THE ROOT CAUSE: Wendell Griffen's role in a death penalty protest figures prominently in Attorney General Leslie Rutledge's effort to remove him from all civil cases involving the state.

The Arkansas Supreme Court in a brief, unsigned order today refused to require an expedited response to Attorney General Leslie Rutledge’s “emergency” petition that Judge Wendell Griffen’s procedural ruling in a marijuana license case be overturned and that he be removed from all cases involving her office.

Here’s the order. Without comment, it denies the state’s request for an expedited response. But that leaves before the court other portions of Rutledge’s filing yesterday.


Rutledge asked the Supreme Court to give Griffen only 48 hours to respond to its motion yesterday and that it grant at least a temporary order blocking his evidentiary ruling.

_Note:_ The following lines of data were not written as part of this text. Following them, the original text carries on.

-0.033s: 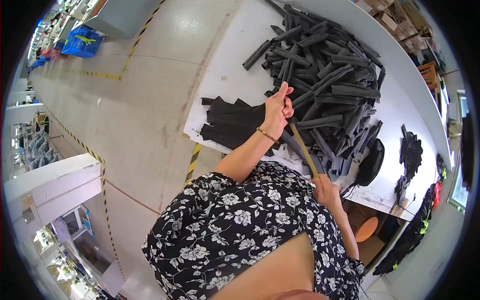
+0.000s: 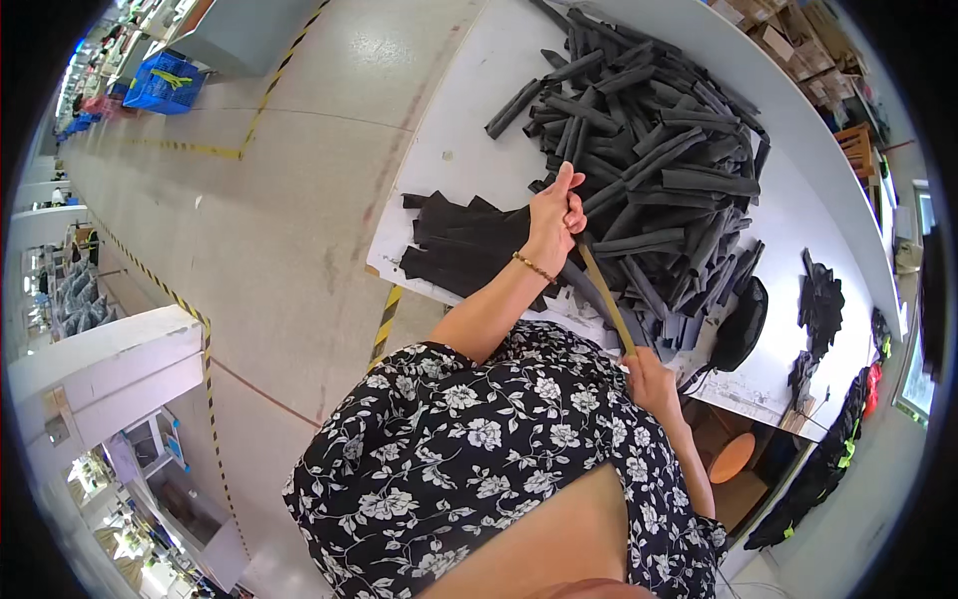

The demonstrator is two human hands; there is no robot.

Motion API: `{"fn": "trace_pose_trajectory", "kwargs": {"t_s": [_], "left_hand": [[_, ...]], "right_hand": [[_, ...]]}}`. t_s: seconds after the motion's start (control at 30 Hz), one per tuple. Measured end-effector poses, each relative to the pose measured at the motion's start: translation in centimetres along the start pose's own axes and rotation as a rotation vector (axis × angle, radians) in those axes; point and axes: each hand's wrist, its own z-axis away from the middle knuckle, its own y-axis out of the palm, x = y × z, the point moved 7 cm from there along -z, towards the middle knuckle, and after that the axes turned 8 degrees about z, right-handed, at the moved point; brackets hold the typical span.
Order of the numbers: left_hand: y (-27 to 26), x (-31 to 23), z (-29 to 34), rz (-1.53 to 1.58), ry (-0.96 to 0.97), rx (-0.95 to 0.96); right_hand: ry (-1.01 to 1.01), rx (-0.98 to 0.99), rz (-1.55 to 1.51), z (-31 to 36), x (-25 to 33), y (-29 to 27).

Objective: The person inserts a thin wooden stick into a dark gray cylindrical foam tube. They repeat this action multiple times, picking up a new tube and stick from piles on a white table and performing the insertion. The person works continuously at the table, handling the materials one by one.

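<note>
My left hand [image 2: 557, 215] is closed in front of the black pile, its fingers curled and pressed together. What it grips is hidden by the fingers; a bit of dark material shows just below them. From there a narrow, yellowish stick [image 2: 605, 297] slants down to the right. My right hand [image 2: 654, 384], close to my body, is wrapped round the stick's lower end. Beyond my hands, rolled black fabric pieces [image 2: 659, 150] are heaped on the white table [image 2: 449, 130]. Flat black fabric pieces [image 2: 464, 240] lie stacked left of my left wrist.
On the table's right part are a black rounded object [image 2: 740, 324] and a small black bunch [image 2: 818, 309]. A raised white board [image 2: 848, 170] edges the far side. An orange round seat [image 2: 732, 458] is below the table at right. A blue crate [image 2: 165, 84] stands far left.
</note>
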Motion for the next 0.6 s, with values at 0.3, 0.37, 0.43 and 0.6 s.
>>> {"fn": "trace_pose_trajectory", "kwargs": {"t_s": [0.3,0.37,0.43,0.6], "left_hand": [[0.1,-0.1,1.8,0.224,-0.103,-0.085],[-2.7,-0.7,-1.5,0.183,-0.080,0.106],[-4.6,-3.2,-4.5,0.236,0.014,0.073],[-7.8,-11.7,-7.1,0.344,0.338,0.015]], "right_hand": [[0.322,0.129,-0.644,-2.2,-1.0,2.2],[0.272,0.158,-0.561,-2.4,-0.6,2.1],[0.329,0.278,-0.542,-0.5,0.7,0.3],[0.251,0.494,-0.546,4.0,-1.8,-5.0]]}}
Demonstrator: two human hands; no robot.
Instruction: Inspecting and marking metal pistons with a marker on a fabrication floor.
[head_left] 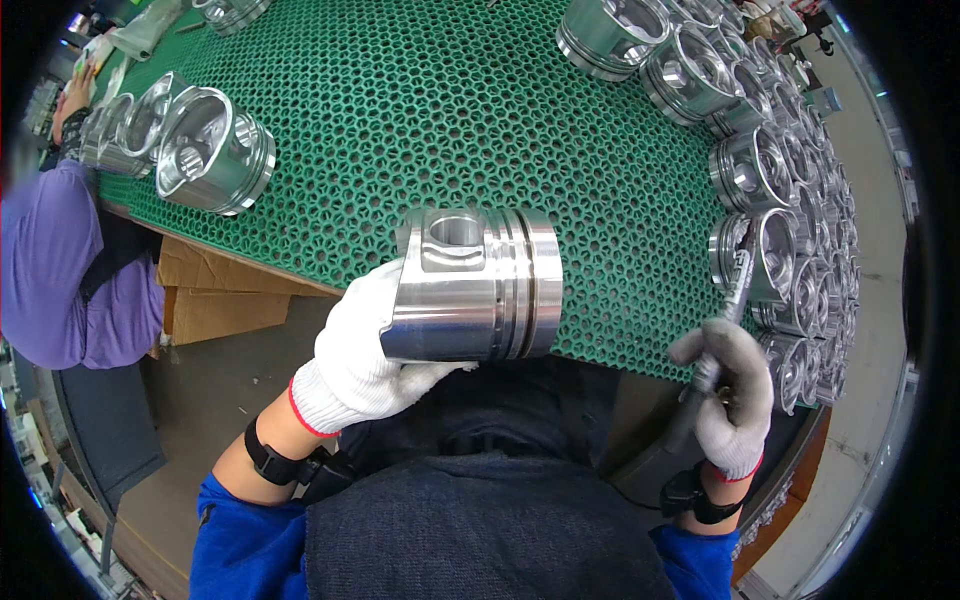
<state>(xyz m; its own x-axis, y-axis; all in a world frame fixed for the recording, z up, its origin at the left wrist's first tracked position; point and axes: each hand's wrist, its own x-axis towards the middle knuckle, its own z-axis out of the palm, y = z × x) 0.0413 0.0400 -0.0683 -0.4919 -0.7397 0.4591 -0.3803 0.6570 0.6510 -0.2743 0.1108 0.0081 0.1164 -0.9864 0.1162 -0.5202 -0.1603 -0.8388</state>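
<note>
Piston [445,315] at mat edge [625,356], neighbours [238,165] apart

Piston [455,310] in left hand [350,345], mat [420,130] beyond, piston cluster [740,175] right, piston row [228,170] left

At left, a co-worker in purple [55,265] is showing beside the green honeycomb-topped counter [400,120], brown cardboard [225,318] is sitting below its edge, and a pale bag [148,30] (looking crumpled) is lying far back.
</note>
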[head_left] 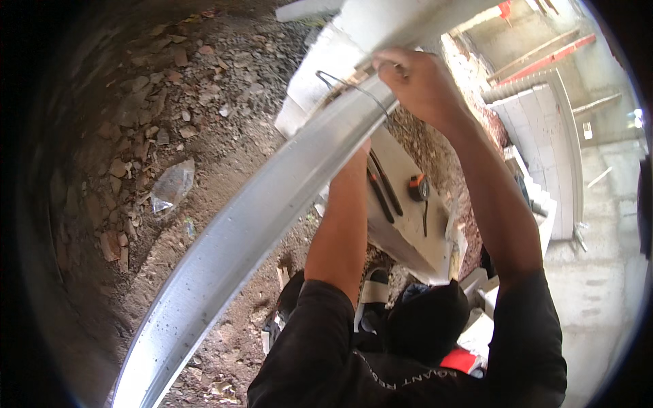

Griffen, ruling from the bench, required the state to produce by Monday, Sept. 23, responses to requests for information from Carpenter Farms, which is appealing denial of its request for a permit to open a medical marijuana dispensary. The state contends it is immune from this lawsuit and thus the discovery process should be halted. The judge’s lack of jurisdiction is so plain, Rutledge’s office argues, the Supreme Court should immediately overrule him.


The Supreme Court, citing sovereign immunity, has overruled Griffen on an earlier appeal by a potential marijuana dispensary, but this case differs in that Carpenter Farms’ application was never considered because of what the ABC judged were deficiencies in the application.

Rutledge’s petition went on to seek Griffen’s removal from all state civil cases because of what it sees as “biased” conduct. Griffen’s lawyer says Griffen has conducted court fairly. He suggested the state is merely sore losers and resents being cited for shortcomings in its arguments by the judge. The attorney general’s office has said the request grew out of, but was not limited to, comments made by Griffen in the recent evidentiary hearing to Assistant Attorney General Jennifer Merritt.


More still to come on all this.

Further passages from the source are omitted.